Hi!

On Mon, 17 Oct 2016 13:22:17 +0200, Richard Biener <richard.guent...@gmail.com> 
wrote:
> On Mon, Oct 17, 2016 at 11:38 AM, Thomas Schwinge
> <tho...@codesourcery.com> wrote:
> > On Fri, 14 Oct 2016 13:06:59 +0200, Richard Biener 
> > <richard.guent...@gmail.com> wrote:
> >> On Fri, Oct 14, 2016 at 1:00 PM, Nathan Sidwell <nat...@acm.org> wrote:
> >> > On 10/14/16 05:28, Richard Biener wrote:
> >> >
> >> >> The BB_VISITED flag has indetermined state at the beginning of a pass.
> >> >> You have to ensure it is cleared yourself.
> >> >
> >> >
> >> > In that case the openacc (&nvptx?) passes should be modified to clear the
> >> > flags at their start, rather than at their end.
> >
> > The gcc/config/nvptx/nvptx.c handling seems fine -- it explicitly clears
> > BB_VISITED for all basic block it works on.
> >
> >> Yes.  But as I said, I ran into IRA ICEs (somewhere in the testsuite) when 
> >> not
> >> cleaning up after tree-ssa-propagate.c.  So somebody has to fix IRA first.
> >
> > Is there a GCC PR for that, or where are you tracking such issues?
> 
> No, just tracking in my head.

Tsk, tsk...  ;-)


> > OK to commit the following?  Is such a test case appropriate (which would
> > have caught this issue right away), in particular the dg-final
> > scan-tree-dump line?
> 
> Ugh.  Not worse to what we do in various dwarf scanning I guess.

;-|

> Doesn't failure lead to a miscompile eventually?  So you could formulate
> this as a dg-do run test with a check for the desired outcome?

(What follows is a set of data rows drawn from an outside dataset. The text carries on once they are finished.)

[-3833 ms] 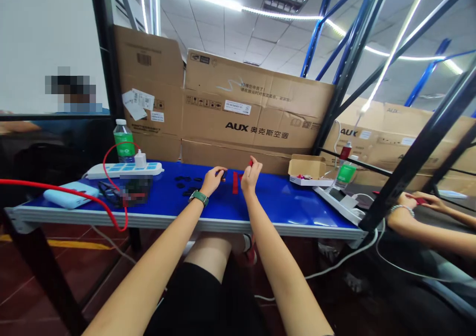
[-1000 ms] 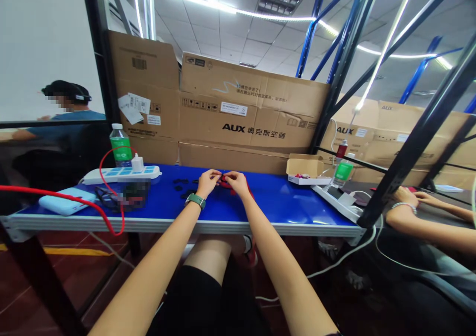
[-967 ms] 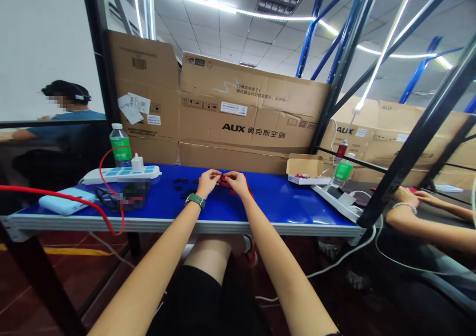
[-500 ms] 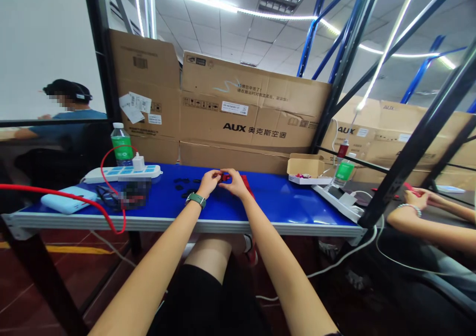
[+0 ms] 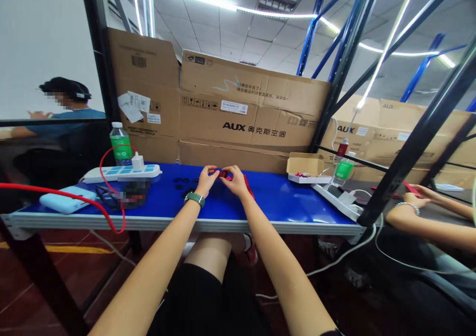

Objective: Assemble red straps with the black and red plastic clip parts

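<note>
Above the blue tabletop, both hands meet at a small red-and-black piece, too small to name its kind. My left hand, with a green watch on its wrist, has thumb and fingers closed on the piece's left side. The fingers of my right hand pinch its right side. A flat red thing lies just right of the right hand, partly hidden by it. Several small black parts are scattered on the table to the left of my left hand.
At the left are a white power strip, a light-blue power bank, a red cable and a bottle. An open carton stands back right. Cardboard walls the rear. Another person's hands are at the right.
My fingers have shifted around the red-and-black piece, and more of it shows between the hands now. The hands have moved slightly apart.
</note>
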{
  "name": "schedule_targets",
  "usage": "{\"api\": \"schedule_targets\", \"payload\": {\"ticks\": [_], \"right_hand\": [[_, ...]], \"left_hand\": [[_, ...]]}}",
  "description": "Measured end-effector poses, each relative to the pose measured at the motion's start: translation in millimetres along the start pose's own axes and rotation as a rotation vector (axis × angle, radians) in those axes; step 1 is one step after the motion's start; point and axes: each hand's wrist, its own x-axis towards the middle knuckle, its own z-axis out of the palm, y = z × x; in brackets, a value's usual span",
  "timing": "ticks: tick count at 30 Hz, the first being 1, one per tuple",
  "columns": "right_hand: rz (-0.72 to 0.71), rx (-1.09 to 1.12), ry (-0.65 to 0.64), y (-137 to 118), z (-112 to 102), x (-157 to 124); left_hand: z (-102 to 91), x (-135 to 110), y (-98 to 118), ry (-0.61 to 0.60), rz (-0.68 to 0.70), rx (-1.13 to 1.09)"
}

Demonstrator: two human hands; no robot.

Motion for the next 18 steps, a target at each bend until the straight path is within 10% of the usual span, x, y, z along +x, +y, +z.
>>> {"api": "schedule_targets", "payload": {"ticks": [10,18], "right_hand": [[-0.053,-0.032,-0.040,3.1,3.1,0.5],[0.281,-0.105,-0.268,21.1,9.1,-11.8]], "left_hand": [[-2.8,-5.7,13.5,0.071,0.300,0.458],[-9.0,-12.7,23.2,0.276,0.328,0.621]]}}
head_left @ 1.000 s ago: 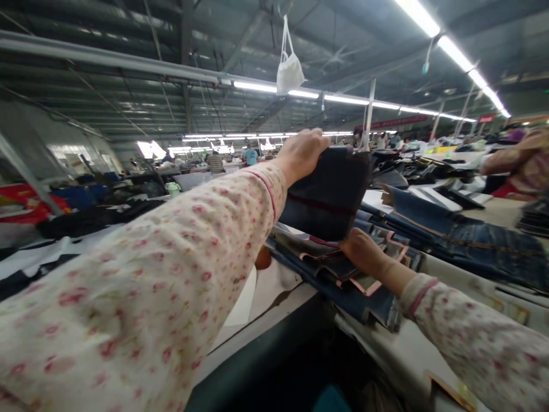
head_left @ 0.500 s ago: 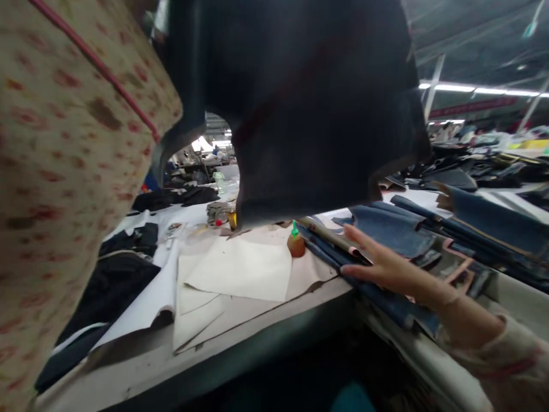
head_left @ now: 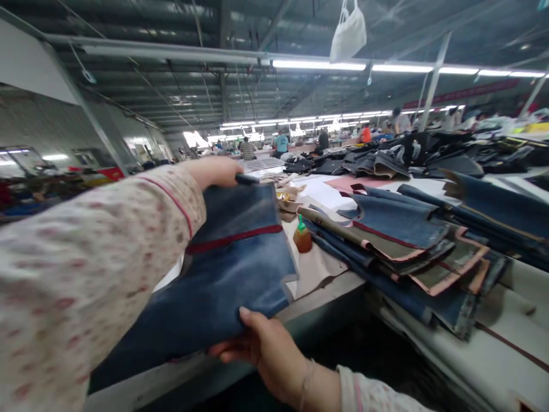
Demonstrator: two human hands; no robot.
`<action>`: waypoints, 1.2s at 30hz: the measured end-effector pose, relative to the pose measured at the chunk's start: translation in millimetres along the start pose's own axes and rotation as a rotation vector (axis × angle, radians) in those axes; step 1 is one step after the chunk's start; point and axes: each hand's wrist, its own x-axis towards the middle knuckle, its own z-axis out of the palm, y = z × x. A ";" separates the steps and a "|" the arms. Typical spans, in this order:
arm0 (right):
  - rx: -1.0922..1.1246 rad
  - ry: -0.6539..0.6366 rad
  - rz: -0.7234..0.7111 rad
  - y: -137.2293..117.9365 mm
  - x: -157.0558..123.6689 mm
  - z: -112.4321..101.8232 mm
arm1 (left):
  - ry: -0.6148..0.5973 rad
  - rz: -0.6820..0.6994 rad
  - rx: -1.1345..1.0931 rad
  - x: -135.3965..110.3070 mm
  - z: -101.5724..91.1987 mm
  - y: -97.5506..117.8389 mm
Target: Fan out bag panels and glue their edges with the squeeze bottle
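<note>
A dark blue leather-like panel (head_left: pixel 240 274) with a dark red strip across it lies over the near table in front of me. My right hand (head_left: pixel 270 349) pinches its near edge, thumb on top and fingers underneath. My left hand (head_left: pixel 221 171) reaches across to the panel's far end and looks closed. A short dark piece (head_left: pixel 247 178) sticks out at its fingertips. Whether that is a tool or a folded edge I cannot tell, as the fingers are mostly hidden. Just right of the panel stands a small brown bottle (head_left: pixel 302 239) with a green nozzle.
To the right lies a stack of blue panels (head_left: pixel 398 223) with pink-edged, olive undersides. Dark pieces (head_left: pixel 364 157) are heaped farther back. The table's front edge (head_left: pixel 330 297) runs below the bottle. A white bag (head_left: pixel 348 34) hangs overhead, and several people work in the distance.
The panel, held up before my view earlier, has come down onto the table. My right hand has moved left from beside the stack and taken its near edge. My left arm has lowered.
</note>
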 end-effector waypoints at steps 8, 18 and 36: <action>0.090 0.167 0.266 8.1 44.8 -11.9 | -0.225 -0.052 0.010 -2.5 117.2 39.4; -0.779 -0.050 0.094 -66.1 -41.0 -99.3 | -0.545 0.175 -0.228 -47.7 188.8 82.9; -2.234 0.616 -0.615 -170.0 -69.8 -162.2 | 0.223 0.423 -0.568 57.1 48.4 263.7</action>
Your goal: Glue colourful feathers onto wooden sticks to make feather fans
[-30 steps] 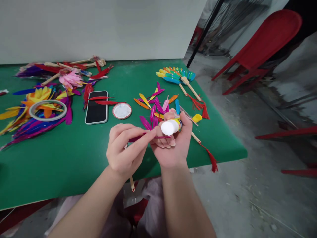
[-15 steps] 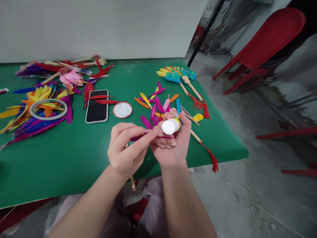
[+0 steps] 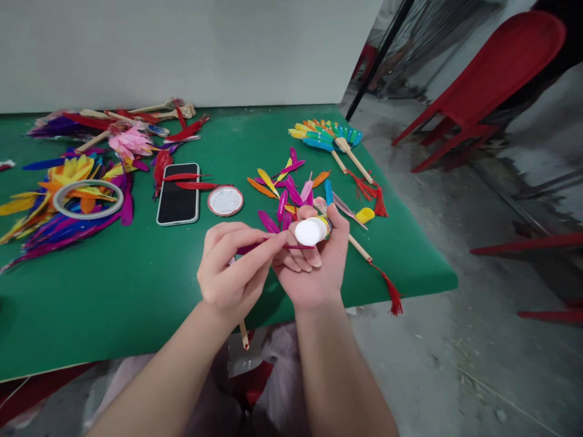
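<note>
Head view: above the surface (image 3: 159,303), by its near edge, the left hand (image 3: 233,267), nearly closed, pinches a feather (image 3: 298,247); the right hand (image 3: 314,282) curls round a bottle (image 3: 310,231). A loose pinch could drop the feather; hard squeezing could spill the bottle's contents.
</note>
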`<action>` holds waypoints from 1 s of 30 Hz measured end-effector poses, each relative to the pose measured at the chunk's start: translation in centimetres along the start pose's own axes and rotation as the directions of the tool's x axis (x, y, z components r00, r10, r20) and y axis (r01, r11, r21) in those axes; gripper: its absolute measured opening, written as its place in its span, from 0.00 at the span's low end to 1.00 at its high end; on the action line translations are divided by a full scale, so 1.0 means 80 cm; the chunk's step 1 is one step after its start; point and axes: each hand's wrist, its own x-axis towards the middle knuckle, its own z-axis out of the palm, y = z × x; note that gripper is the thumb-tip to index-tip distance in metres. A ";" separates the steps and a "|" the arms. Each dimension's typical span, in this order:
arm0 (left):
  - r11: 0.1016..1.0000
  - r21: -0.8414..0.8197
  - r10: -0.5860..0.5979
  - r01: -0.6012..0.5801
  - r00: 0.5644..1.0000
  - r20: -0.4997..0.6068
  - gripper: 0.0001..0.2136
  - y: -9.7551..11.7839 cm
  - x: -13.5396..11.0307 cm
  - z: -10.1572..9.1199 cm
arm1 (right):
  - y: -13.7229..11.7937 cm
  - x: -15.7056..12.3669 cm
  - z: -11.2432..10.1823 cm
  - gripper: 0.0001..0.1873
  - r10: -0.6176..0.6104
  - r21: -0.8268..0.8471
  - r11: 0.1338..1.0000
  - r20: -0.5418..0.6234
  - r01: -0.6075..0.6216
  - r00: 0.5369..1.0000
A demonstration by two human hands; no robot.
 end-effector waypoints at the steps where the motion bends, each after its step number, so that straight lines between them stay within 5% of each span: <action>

No, unfortunately.  In this case the error is "benign" such that the
OpenACC loop processing machinery will decide to not parallelize loops
that ought to be parallelized.  This won't generally cause any problem
(apart from performance regression, obviously); it just caused problems
in a few libgomp test cases that actually at run time test for
parallelized execution -- which will/did trigger only with nvptx
offloading enabled, which not too many people are testing.  The test case
I propose below will trigger also for non-offloading configurations.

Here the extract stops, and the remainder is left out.